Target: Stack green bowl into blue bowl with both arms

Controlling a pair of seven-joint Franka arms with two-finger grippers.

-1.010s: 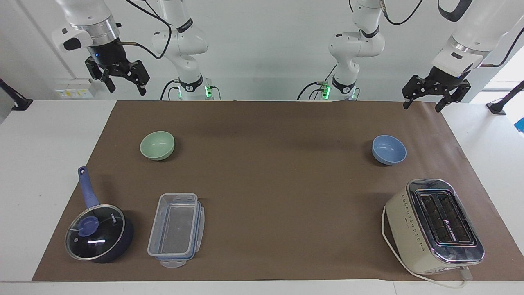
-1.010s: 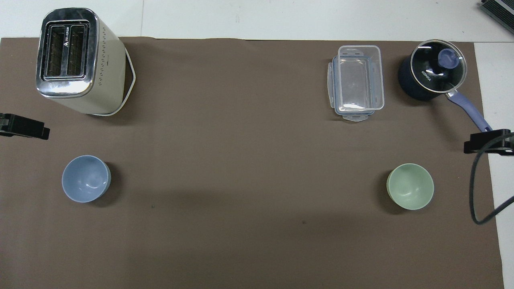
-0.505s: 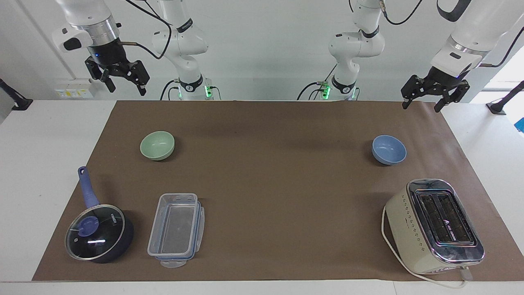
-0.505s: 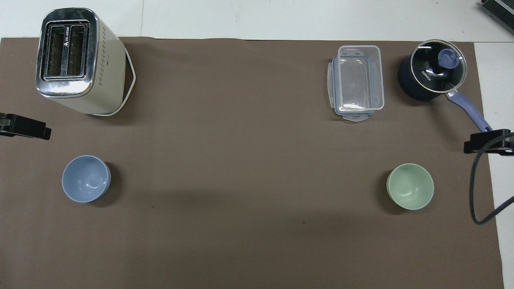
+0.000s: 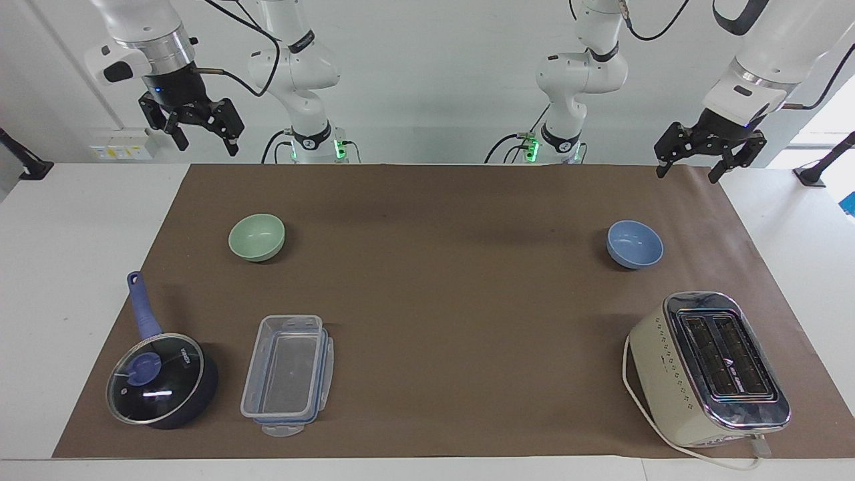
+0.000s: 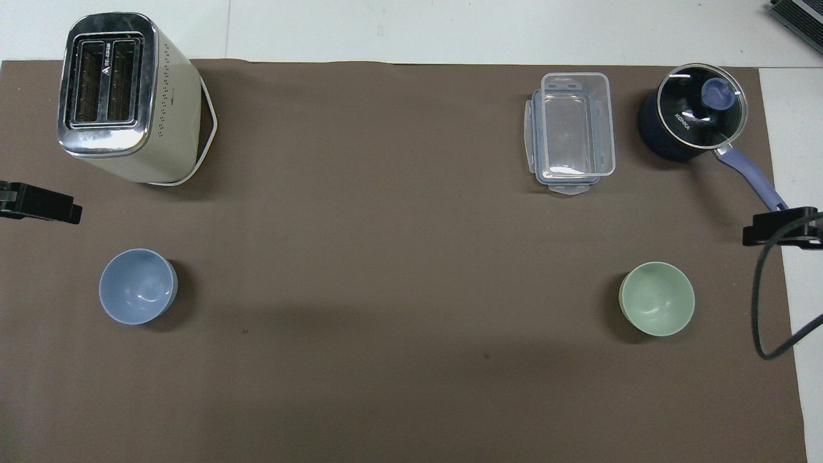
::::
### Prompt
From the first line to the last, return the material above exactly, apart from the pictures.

### Your solution
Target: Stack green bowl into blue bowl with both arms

Controlling a pair of seven-joint Franka arms with two-finger grippers.

-1.010s: 
-1.010s: 
-0.505s: 
-0.505s: 
+0.000s: 
+0.000s: 

What the exercise asked for is complete.